(Source data)
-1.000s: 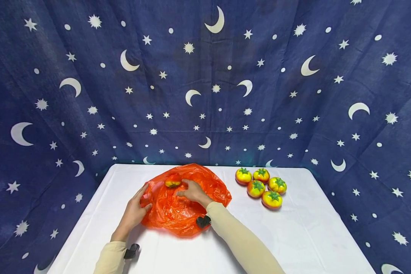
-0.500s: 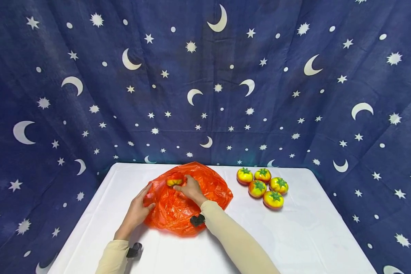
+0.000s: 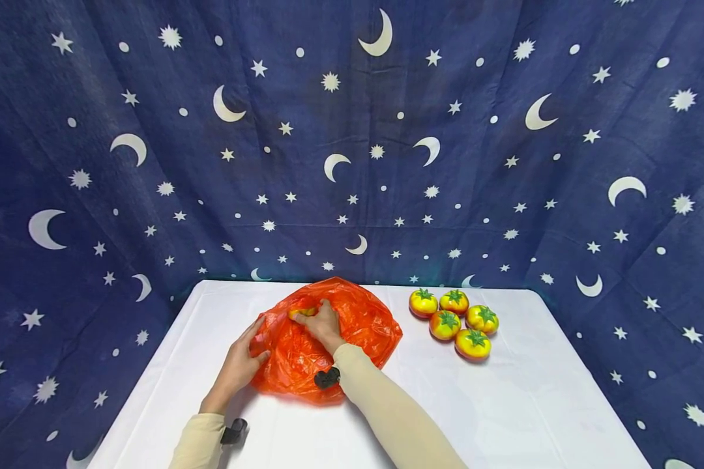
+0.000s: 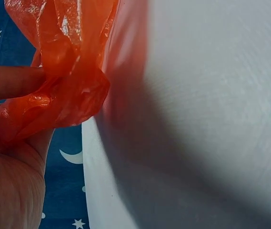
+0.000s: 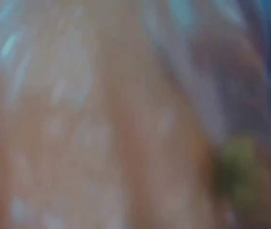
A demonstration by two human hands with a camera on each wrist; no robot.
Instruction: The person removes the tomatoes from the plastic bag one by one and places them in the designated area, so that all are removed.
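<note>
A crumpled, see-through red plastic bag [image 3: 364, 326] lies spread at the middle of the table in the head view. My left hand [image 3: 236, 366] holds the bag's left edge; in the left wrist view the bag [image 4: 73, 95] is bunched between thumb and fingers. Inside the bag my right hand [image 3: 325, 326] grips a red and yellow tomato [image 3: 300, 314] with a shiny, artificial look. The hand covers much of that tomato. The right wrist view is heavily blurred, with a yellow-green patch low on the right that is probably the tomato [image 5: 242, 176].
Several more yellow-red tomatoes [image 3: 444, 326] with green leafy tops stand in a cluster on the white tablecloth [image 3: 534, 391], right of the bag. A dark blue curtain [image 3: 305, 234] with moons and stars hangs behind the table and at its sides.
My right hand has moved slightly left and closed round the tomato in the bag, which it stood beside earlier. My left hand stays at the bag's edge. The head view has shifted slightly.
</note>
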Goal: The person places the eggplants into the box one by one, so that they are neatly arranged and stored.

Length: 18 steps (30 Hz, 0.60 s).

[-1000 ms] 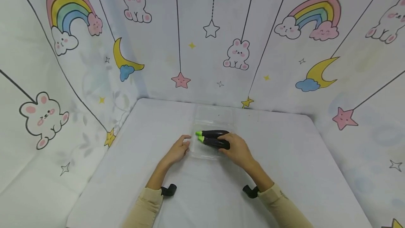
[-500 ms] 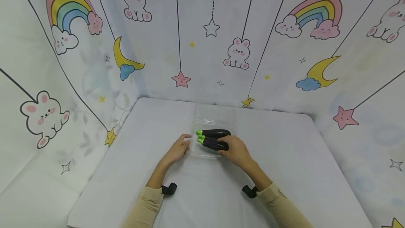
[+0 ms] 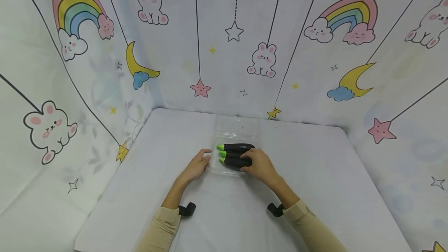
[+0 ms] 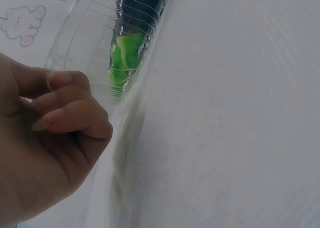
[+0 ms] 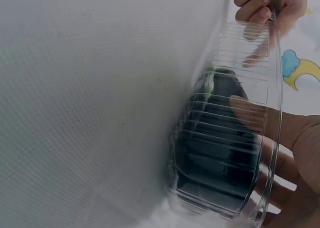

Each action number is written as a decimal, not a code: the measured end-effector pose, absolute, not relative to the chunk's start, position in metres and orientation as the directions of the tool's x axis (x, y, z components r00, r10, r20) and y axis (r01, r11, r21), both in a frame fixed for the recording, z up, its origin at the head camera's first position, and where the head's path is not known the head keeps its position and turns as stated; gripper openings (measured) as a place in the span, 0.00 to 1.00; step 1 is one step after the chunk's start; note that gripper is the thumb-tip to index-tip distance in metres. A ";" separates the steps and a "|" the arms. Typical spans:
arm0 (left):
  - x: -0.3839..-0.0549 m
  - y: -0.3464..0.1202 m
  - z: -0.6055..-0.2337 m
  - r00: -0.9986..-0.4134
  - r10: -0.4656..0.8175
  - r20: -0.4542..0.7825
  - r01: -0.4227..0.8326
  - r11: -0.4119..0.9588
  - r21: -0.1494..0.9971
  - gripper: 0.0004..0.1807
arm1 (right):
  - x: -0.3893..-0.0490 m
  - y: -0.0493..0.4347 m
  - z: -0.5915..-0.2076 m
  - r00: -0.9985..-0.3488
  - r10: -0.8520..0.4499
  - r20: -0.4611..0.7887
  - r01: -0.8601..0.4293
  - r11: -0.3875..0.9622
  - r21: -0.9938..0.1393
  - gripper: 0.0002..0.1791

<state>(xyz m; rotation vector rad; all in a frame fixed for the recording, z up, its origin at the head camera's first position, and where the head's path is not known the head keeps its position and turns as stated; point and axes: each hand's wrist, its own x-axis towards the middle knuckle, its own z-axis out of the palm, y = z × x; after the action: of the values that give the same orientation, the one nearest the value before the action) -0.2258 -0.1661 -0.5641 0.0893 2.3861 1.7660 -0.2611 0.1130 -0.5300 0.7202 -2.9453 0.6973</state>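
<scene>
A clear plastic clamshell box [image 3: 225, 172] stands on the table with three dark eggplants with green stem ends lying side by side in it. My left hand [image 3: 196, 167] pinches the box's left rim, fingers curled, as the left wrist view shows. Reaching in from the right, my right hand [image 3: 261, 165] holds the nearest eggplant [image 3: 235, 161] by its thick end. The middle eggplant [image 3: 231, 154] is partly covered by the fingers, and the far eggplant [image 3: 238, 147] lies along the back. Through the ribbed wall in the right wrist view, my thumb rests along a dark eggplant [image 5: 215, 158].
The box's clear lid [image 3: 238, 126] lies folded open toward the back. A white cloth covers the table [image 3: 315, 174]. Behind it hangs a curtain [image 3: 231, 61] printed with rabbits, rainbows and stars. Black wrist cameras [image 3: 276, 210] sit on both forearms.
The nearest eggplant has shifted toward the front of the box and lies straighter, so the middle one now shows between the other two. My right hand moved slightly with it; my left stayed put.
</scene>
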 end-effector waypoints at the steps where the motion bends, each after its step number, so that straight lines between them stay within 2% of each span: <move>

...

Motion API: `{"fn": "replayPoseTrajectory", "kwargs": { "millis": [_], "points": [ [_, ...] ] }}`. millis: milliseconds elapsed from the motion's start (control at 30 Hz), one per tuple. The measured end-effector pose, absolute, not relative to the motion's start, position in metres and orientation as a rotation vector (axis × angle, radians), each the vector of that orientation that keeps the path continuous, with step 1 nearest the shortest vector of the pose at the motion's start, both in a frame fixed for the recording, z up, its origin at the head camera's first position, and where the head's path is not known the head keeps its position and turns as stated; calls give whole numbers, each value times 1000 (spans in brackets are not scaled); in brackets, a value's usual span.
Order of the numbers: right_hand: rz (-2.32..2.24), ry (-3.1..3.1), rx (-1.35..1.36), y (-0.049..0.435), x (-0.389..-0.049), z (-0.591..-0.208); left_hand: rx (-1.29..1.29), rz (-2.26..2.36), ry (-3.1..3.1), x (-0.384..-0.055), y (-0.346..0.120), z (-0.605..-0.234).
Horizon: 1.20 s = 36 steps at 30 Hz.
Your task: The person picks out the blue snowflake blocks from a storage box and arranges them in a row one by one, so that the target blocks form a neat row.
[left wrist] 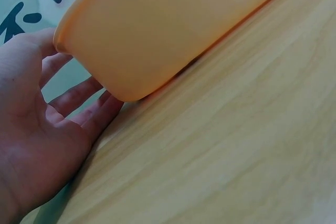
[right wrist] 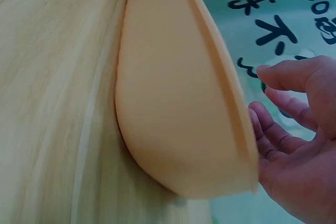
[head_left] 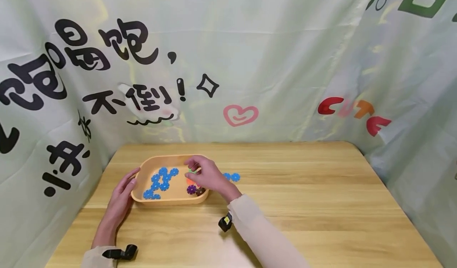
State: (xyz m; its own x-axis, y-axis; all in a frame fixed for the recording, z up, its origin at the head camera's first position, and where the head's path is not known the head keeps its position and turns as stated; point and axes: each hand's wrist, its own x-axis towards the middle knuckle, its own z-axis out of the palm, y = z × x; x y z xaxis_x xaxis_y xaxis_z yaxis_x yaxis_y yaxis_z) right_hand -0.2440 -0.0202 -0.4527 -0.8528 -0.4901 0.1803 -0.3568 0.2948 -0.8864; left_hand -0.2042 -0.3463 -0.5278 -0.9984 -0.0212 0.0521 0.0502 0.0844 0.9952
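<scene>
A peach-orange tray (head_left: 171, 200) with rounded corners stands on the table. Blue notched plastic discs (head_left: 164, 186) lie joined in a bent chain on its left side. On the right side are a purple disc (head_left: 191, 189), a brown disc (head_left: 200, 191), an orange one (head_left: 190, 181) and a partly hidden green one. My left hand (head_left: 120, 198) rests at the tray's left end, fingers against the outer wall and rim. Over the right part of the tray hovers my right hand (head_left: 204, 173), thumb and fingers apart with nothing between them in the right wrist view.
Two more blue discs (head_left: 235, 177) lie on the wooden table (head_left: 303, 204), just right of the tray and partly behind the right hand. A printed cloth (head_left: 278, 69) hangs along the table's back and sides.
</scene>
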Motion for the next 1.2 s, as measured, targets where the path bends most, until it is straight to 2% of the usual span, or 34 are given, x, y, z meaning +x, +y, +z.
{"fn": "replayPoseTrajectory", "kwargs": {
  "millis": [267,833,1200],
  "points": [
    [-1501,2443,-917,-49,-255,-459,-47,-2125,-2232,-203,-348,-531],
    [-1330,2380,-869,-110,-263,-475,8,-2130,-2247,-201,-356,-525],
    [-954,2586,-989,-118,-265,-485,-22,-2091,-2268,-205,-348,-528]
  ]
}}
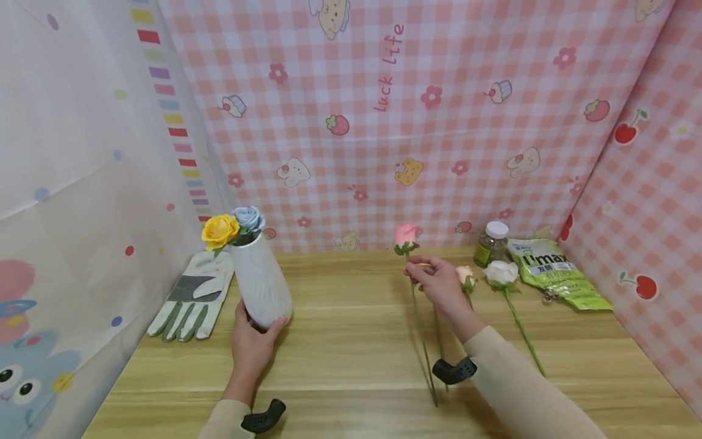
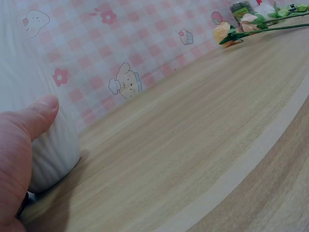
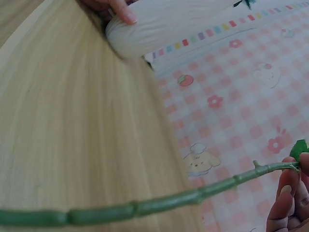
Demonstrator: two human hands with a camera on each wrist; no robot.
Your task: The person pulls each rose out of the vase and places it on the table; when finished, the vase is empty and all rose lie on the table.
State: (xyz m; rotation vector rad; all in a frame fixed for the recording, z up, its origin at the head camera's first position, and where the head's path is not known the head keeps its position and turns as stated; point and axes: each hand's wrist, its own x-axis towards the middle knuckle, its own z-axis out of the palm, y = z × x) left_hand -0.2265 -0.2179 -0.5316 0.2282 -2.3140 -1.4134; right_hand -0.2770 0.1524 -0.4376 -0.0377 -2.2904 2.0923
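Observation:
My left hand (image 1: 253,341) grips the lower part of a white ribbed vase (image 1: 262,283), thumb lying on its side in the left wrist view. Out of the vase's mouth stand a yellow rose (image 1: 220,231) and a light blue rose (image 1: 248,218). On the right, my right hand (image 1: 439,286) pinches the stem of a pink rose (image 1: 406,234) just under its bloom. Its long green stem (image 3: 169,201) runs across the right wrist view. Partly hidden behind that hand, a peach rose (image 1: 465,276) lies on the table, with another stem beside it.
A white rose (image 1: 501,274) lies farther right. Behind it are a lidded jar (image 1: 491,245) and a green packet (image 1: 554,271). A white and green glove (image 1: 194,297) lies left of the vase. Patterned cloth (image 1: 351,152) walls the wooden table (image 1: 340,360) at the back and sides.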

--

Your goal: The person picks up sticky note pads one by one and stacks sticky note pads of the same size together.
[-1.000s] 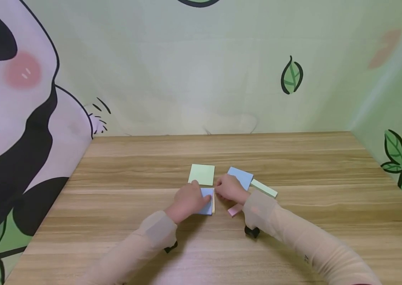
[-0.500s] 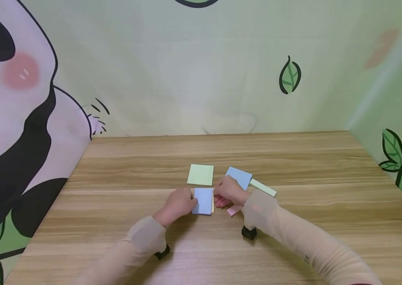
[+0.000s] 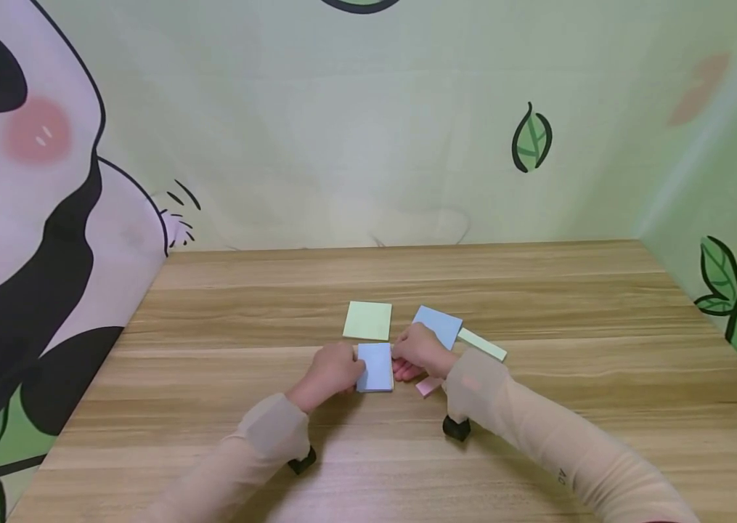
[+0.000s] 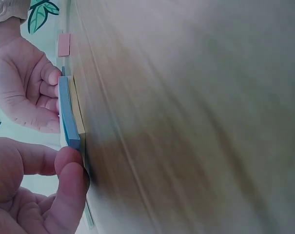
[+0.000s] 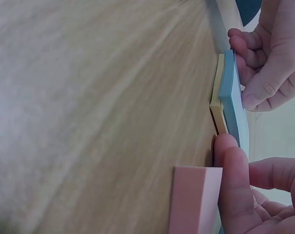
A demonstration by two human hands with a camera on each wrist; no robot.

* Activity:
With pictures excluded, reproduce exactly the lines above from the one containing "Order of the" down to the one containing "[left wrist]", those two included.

* Output for this task:
Order of the numbers: right_hand: rz (-2.32..2.24), ry (-3.1..3.1), rx (-1.35..1.36), y (-0.049..0.435), x (-0.389..-0.049), z (-0.591..-0.208); left_hand: rx (-1.29..1.29), rz (-2.26..2.36), ry (-3.1..3.1), x (-0.384..-0.055), y (-0.346..0.120), z (-0.605..-0.234).
Horizon: 1.20 s = 36 steps at 30 Hz.
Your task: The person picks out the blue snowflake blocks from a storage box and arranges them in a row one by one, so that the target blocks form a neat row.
[left wrist] 

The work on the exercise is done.